---------- The data

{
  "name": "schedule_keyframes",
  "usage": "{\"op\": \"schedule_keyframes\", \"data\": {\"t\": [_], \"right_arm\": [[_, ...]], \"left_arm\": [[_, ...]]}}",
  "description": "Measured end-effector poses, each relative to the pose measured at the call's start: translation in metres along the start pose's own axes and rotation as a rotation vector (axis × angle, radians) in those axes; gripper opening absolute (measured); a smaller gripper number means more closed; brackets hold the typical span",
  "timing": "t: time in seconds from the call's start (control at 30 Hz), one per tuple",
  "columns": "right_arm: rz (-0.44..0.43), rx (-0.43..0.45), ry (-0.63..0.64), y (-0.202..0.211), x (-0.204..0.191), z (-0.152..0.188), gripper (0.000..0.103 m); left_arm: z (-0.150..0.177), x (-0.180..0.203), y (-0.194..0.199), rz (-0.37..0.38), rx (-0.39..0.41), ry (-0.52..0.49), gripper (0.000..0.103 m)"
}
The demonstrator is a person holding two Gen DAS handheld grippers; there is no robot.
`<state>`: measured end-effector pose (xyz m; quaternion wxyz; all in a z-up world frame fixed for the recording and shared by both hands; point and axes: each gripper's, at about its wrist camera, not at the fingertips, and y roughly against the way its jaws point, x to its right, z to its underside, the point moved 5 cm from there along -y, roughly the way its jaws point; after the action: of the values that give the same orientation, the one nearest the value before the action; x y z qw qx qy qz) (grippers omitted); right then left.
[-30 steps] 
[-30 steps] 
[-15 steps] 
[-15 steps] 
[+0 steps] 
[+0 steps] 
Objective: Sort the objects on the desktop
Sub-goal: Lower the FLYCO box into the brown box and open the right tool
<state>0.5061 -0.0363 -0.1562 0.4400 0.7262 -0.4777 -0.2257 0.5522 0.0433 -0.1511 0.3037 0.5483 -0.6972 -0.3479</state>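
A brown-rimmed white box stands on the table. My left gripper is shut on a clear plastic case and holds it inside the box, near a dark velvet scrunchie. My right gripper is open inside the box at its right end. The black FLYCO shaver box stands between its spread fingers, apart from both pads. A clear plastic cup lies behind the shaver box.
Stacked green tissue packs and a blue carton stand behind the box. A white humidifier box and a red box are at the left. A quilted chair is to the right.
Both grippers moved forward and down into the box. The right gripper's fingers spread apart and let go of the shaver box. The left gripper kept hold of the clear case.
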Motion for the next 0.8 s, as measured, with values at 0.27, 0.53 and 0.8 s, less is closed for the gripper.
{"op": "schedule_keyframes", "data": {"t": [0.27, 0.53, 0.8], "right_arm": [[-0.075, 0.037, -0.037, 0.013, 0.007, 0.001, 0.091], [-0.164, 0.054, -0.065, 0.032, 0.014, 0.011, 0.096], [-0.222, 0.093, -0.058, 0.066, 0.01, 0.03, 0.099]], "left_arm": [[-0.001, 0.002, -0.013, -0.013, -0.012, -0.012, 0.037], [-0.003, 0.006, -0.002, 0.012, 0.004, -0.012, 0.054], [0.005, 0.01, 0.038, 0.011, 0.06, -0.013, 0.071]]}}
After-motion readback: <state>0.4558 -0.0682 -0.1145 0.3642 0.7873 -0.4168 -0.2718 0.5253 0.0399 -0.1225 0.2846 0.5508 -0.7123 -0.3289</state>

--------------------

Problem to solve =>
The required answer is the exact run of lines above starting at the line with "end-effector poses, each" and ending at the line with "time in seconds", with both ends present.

Written answer =>
  "description": "Measured end-effector poses, each relative to the pose measured at the call's start: translation in metres along the start pose's own axes and rotation as a rotation vector (axis × angle, radians) in those axes; gripper opening absolute (measured); a smaller gripper number means more closed; brackets hold the typical span",
  "timing": "t: time in seconds from the call's start (control at 30 Hz), one per tuple",

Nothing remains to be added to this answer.